Ernest Page Lee (27 August 1862 – 19 February 1932) was a New Zealand lawyer and politician of the Reform Party.

==Early life==
Born in 1862 in Teignmouth, England, he received his education at Cheltenham and London. Aged 18, he started learning the legal trade in a firm of solicitors in the West of England. He was submitted to the Supreme Court of Judicature in 1885. A year later, he emigrated to New Zealand. He settled in Oamaru, and was at first a clerk in a legal firm owned by Thomas William Hislop and Arthur Gethin Creagh. He founded the firm of Lee, Grave and Grave. In 1895 married Miss de Lambert.
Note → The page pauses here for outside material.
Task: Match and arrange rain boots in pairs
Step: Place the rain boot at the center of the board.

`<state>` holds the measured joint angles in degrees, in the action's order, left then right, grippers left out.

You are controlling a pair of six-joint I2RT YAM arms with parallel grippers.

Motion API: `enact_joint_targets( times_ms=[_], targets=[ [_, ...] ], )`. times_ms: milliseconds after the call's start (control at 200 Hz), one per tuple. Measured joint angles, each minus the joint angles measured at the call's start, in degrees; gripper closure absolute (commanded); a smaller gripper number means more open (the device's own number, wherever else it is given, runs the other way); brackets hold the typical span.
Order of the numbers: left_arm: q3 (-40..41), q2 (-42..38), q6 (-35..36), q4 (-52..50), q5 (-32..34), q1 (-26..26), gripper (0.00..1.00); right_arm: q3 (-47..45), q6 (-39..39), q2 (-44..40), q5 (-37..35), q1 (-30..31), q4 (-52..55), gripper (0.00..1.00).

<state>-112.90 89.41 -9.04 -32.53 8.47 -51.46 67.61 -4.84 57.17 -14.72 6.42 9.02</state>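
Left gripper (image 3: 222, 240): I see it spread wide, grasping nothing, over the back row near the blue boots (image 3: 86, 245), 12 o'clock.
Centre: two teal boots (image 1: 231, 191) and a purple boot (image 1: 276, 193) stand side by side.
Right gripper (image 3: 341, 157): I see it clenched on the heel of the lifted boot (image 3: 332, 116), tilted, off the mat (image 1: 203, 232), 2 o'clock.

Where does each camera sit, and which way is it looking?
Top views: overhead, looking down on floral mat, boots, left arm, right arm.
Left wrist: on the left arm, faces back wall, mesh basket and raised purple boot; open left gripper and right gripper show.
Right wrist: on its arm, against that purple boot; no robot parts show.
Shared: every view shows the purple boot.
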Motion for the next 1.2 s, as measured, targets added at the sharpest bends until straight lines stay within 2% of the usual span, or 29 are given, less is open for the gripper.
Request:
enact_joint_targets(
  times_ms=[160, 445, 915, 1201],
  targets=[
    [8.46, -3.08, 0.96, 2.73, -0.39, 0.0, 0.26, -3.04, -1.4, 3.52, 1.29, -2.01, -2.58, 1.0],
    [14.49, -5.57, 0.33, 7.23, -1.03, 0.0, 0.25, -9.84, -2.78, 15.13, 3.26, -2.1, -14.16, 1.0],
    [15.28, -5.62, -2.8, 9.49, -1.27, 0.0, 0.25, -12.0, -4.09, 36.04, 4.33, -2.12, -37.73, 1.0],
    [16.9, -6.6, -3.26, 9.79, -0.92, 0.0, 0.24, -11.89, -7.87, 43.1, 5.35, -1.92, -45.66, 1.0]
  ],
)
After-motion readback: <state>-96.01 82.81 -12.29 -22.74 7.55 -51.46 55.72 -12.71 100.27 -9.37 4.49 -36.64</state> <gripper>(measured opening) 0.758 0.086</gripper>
His sister, Leah Lee, was married to the French poet Jules Laforgue.

==Political career==

Lee was elected onto the Oamaru Borough council. In the , he defeated the long-serving incumbent in the Oamaru electorate, Tom Duncan. He represented the electorate until 1922, when he was defeated in the 1922 election. The 1922 Oamaru election result was invalidated due to irregularities, but Lee lost the subsequent 1923 by-election again to Jack MacPherson of the Liberal Party. He won the electorate from MacPherson in 1925, but again lost it to MacPherson in 1928.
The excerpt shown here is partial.